単行本や文庫本についているひも状の栞の名前をご存じでしょうか?

これは業界用語で「スピン」と言います。なぜ「スピン」と言われているのか語源を調べてみましたが、英語で本の背中を指す「スパイン(spine)」が転じたものという説はあるもののはっきりしたことはわかりませんでした。和製英語には間違いないようです。
昔の文庫本には「スピン」があったイメージなのですが、コストダウンのため大手出版社もスピンを続々と廃止し、現在では「スピン」付の文庫本は新潮文庫だけのようです。個人的は「スピン」付きは好きなので、新潮社さんにはこだわり続けていただきたいなあと思っています。
この「スピン」付の文庫本は上部(天)が不揃いな「天アンカット」という製本手法が使われています。

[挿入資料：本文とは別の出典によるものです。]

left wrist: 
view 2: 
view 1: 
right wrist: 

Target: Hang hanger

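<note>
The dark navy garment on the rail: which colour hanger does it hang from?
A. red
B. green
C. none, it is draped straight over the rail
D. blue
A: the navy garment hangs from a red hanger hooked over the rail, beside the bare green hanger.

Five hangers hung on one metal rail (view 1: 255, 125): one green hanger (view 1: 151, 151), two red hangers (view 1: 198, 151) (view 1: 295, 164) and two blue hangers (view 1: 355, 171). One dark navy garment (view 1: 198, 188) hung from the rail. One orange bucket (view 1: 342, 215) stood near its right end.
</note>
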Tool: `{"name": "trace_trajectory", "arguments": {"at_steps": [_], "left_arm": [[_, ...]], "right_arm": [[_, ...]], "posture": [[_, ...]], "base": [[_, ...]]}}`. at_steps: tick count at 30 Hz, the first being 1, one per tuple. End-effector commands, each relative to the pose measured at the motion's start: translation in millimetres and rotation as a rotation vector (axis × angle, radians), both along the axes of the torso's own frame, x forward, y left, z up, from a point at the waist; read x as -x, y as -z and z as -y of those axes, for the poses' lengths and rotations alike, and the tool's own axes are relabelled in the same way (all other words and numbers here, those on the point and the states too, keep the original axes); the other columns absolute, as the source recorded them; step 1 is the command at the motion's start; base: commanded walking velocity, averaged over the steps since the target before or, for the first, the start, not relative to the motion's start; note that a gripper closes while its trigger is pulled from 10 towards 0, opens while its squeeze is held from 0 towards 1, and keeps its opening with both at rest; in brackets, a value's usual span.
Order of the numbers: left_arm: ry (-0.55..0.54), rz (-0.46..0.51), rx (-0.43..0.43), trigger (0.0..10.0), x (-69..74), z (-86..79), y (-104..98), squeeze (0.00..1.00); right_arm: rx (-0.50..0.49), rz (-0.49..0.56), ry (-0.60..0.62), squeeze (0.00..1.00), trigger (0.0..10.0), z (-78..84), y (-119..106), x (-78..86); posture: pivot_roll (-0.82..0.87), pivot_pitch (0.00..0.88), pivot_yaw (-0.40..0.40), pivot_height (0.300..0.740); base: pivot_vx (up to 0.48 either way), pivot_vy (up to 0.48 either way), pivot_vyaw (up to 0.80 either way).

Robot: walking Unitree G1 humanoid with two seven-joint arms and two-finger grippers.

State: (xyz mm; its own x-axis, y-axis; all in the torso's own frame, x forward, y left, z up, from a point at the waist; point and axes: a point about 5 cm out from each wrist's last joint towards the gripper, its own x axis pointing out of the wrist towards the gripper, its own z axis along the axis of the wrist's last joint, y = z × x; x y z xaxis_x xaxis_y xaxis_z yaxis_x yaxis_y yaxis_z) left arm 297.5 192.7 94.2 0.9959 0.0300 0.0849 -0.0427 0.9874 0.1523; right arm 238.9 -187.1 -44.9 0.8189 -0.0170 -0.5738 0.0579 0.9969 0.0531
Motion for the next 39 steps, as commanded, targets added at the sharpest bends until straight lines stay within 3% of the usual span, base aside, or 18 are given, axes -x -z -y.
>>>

「天アンカット」というのは、本の小口の一方もしくは三方を化粧裁ちしないまま仕上げる製本のことで、
「スピン」を付けるためにこの方法が取り入れられているそうです。
では、「スピン」付きの新潮文庫だけが「天アンカット」かというとそうではなく、岩波文庫、中公文庫、ハヤカワ文庫などでも見られます。三方を切りそろえる並製本のほうがコストダウンではありますが、敢えて手間のかかる「天アンカット」を使用しているところに、出版社さんの思いが反映されているのです。

今回ブログを書くにあたって、家族の本棚から古書店で購入した戦前の文庫本を見つけました。
岩波新書のスピン付きです。

奥付も興味深かったので掲載してみました。
中央に「著者検印」を表す著者のハンコが押された小さな紙が貼りつけられています。